Work to complete » Where does the word "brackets" show up in the data? Please find each such line and copy it.

Given data »
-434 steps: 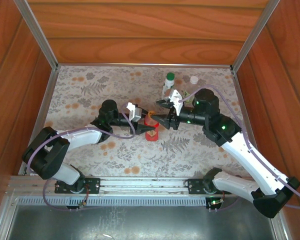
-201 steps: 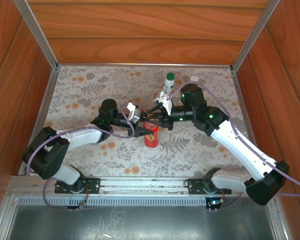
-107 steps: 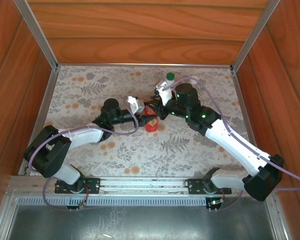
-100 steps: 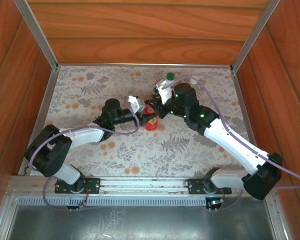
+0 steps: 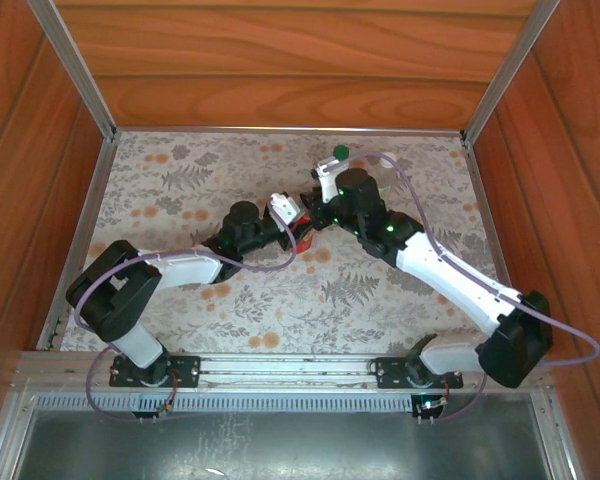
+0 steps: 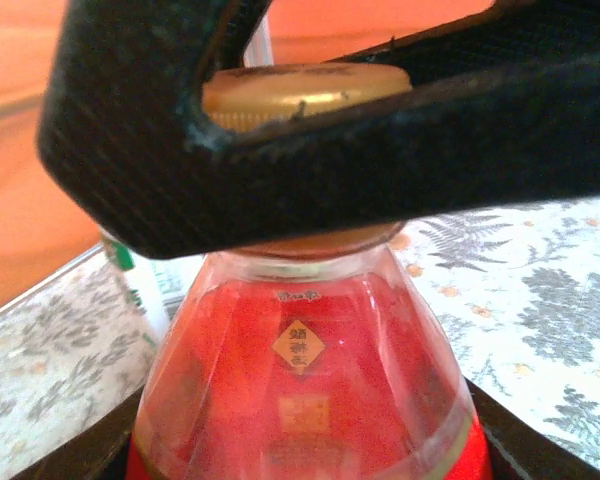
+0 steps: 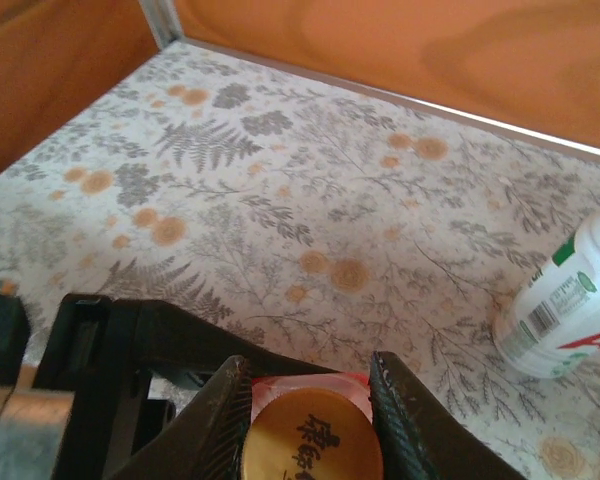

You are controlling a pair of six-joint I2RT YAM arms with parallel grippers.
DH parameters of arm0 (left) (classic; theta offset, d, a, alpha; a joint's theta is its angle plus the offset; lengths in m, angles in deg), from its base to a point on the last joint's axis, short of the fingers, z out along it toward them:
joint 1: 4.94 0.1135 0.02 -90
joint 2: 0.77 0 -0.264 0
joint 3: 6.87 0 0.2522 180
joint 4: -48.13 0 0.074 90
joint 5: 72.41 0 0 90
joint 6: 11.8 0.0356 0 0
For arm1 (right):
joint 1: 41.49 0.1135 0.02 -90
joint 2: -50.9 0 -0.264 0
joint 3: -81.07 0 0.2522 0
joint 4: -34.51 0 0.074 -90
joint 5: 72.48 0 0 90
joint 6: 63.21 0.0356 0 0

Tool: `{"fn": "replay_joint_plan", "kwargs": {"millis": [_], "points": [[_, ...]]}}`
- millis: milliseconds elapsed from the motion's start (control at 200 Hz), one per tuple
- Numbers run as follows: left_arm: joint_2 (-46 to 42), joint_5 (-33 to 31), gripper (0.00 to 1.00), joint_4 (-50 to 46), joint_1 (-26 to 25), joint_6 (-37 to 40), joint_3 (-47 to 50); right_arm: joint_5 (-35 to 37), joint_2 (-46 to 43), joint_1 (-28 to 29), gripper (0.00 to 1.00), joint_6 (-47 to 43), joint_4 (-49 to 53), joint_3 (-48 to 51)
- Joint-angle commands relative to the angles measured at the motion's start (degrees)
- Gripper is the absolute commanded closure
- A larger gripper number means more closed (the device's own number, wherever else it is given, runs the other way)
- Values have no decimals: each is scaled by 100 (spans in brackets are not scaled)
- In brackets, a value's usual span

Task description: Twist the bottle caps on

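- Hold left gripper (image 6: 300, 448) clamped on the red bottle (image 6: 302, 385), body upright.
- Twist right gripper (image 7: 312, 385), closed around the orange cap (image 7: 315, 442) atop that bottle, level; avoid cross-threading.
- Mind white bottle (image 7: 565, 300) near, beyond.

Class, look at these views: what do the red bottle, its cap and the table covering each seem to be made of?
Red bottle: likely clear glossy plastic, given its see-through shoulder with soft highlights. Cap: probably plastic with a satin gold look and a printed top. Table covering: a matte sheet with a floral print; whether it is cloth or paper is unclear.
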Motion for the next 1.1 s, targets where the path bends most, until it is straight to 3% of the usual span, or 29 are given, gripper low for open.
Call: {"fn": "replay_joint_plan", "kwargs": {"millis": [0,120,225,415,755,944,1094], "points": [[-388,1191,44,502,232,-25,201,-649,-582,-303,59,-654,-337,261],[-495,2444,44,493,419,-248,319,-1757,-1034,-370,45,-975,-78,377],[-564,3156,45,495,460,-335,379,-2442,-1274,-388,38,-1259,298,358],[-614,4260,45,489,476,-613,297,-3257,-1400,-393,36,-1473,725,181],[-636,4394,44,477,480,-733,260,-3593,-930,-391,47,-1488,884,-73],[-601,4298,45,475,474,-749,232,-3577,-898,-387,74,-1454,883,-93],[-592,3466,45,475,464,-650,203,-3153,-833,-383,84,-1310,754,-60]]}}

Result of the exercise »
- Values have no decimals: each is scaled by 100 (spans in brackets are not scaled)
- In brackets, a value's usual span

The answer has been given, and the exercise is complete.